The AEF commander cited Cantigny in a cable to the War Department, asserting that the battle proved that all further talk about amalgamation should be dismissed out of hand. “It is my firm opinion that our troops are the best in Europe and our staffs the equal of any,” the general declared. The Americans should “start organizing our own divisions and higher units” as soon as possible. Pershing’s reaction was more a comment on the psychological beating he had taken from the French and British since he came to France than a realistic assessment of the military situation. Forty miles southeast of Cantigny, the German army was close to winning the war.
53

XIII

Once more concealing his movements with astonishing success, Quartermaster General Ludendorff had moved his attack divisions south and concentrated them around the town of Laon, opposite the French Sixth Army north of Soissons. The front line ran along a commanding ridge, the Chemin des Dames, named for a carriage road hacked out of the limestone escarpment and used for outings by the ladies of France’s ancien régime. The French had captured the ridge the previous autumn in a limited offensive, one of two minor pushes General Pétain ordered to camouflage the morale of his mutinous army. A press officer at headquarters had christened the ridge the outer rampart of Paris. It was rugged country, with numerous small deep valleys and steep hills.

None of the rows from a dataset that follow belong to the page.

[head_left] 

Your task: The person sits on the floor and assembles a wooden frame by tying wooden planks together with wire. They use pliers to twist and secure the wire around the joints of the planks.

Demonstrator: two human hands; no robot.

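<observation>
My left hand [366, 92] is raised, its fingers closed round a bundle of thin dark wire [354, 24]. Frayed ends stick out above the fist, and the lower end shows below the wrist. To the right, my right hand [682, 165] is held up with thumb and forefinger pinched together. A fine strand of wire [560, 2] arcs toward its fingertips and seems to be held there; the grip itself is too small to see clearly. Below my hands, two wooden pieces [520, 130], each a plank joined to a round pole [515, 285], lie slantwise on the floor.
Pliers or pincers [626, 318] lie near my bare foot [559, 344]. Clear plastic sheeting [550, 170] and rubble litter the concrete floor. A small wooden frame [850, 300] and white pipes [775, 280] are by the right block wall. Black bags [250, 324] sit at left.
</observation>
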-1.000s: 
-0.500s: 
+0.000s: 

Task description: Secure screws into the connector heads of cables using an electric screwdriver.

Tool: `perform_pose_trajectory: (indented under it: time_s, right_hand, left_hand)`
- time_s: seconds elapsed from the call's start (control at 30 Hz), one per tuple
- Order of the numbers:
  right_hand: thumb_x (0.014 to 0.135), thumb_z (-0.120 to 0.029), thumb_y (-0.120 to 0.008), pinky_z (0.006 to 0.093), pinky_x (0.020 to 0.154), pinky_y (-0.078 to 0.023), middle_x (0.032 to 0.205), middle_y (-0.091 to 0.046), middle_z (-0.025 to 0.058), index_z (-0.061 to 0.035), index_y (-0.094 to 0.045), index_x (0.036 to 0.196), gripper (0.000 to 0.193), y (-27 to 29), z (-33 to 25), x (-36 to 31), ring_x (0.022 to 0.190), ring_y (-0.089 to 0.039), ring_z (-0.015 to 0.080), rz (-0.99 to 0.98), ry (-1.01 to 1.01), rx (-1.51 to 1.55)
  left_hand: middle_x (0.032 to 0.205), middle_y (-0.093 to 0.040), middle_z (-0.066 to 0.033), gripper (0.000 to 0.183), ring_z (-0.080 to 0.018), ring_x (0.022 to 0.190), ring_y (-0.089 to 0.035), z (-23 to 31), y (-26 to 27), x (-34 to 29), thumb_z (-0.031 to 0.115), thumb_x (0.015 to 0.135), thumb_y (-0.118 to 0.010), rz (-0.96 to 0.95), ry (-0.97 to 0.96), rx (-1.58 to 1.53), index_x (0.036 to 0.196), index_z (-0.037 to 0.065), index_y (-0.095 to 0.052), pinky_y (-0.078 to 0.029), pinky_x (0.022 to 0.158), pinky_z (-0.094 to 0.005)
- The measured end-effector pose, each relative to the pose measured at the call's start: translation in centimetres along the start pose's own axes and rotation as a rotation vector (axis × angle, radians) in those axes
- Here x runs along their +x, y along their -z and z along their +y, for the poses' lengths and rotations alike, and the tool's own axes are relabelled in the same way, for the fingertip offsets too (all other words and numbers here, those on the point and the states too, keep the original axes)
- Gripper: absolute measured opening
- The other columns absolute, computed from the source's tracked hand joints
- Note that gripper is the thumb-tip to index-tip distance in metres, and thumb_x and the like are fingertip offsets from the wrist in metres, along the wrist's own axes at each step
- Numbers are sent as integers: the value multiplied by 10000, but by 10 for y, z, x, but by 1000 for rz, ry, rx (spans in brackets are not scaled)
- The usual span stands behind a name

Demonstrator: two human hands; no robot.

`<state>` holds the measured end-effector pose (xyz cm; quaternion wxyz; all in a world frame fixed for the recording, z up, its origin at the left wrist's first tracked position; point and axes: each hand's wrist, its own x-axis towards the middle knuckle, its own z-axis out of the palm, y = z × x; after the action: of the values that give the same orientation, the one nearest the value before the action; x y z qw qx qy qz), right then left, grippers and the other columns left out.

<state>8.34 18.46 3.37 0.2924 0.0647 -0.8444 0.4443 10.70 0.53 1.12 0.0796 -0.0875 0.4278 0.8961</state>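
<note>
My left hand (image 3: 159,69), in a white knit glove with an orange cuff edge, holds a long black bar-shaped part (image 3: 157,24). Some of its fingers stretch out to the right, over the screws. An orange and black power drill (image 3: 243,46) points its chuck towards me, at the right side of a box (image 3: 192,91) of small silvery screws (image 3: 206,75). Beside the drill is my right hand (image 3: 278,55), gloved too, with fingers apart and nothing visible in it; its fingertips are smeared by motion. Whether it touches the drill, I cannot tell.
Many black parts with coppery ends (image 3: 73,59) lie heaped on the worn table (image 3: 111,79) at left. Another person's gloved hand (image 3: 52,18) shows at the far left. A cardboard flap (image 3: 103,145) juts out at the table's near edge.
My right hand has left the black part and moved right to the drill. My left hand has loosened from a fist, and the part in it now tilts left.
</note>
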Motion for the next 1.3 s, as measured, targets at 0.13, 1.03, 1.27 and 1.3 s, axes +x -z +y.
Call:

On May 27, Ludendorff had forty-one divisions in and around Laon. Facing him were eleven understrength French and British divisions, all decidedly second or third class. The four British divisions had been mauled in the March and April offensives and had been sent to the Chemin des Dames for a rest. There had scarcely been a shot fired in the sector for almost a year. It was known as the sanitarium of the Western Front. Among the French divisions was one that had been especially mutinous in the 1917 upheaval—its men had never forgiven the commander of the Sixth Army, General Denis Duchene, for his ruthless use of firing squads to restore order.

Pétain, still the commander of the French field army, had issued orders for a defense in depth. But Ferdinand Foch, flexing his command muscles as generalissimo in chief of the entire Western Front, had canceled the order and insisted that the front lines be fully manned, to make sure not a millimeter of France’s sacred soil was surrendered. The obedient Duchene had packed almost every man in the Sixth Army into a three-mile wedge between the Chemin des Dames and the Aisne River—perfect targets for Colonel Bruchmuller’s orchestra of big guns.

When Foch was appointed generalissimo in late March, the
New York Times
had devoted a full page of its Sunday edition to him, calling him “The First Strategist in Europe.” He was about to flunk his first test.
54

Ironically, an American intelligence officer, Captain Samuel T. Hubbard, with nothing better to do—the semitrained AEF divisions had yet to be organized into a serious army—predicted that the next German offensive would hit the Chemin des Dames. The French loftily ignored his warning. General Duchene, known as “the Tiger” to his admirers, spent the night of May 27 in Paris with his mistress.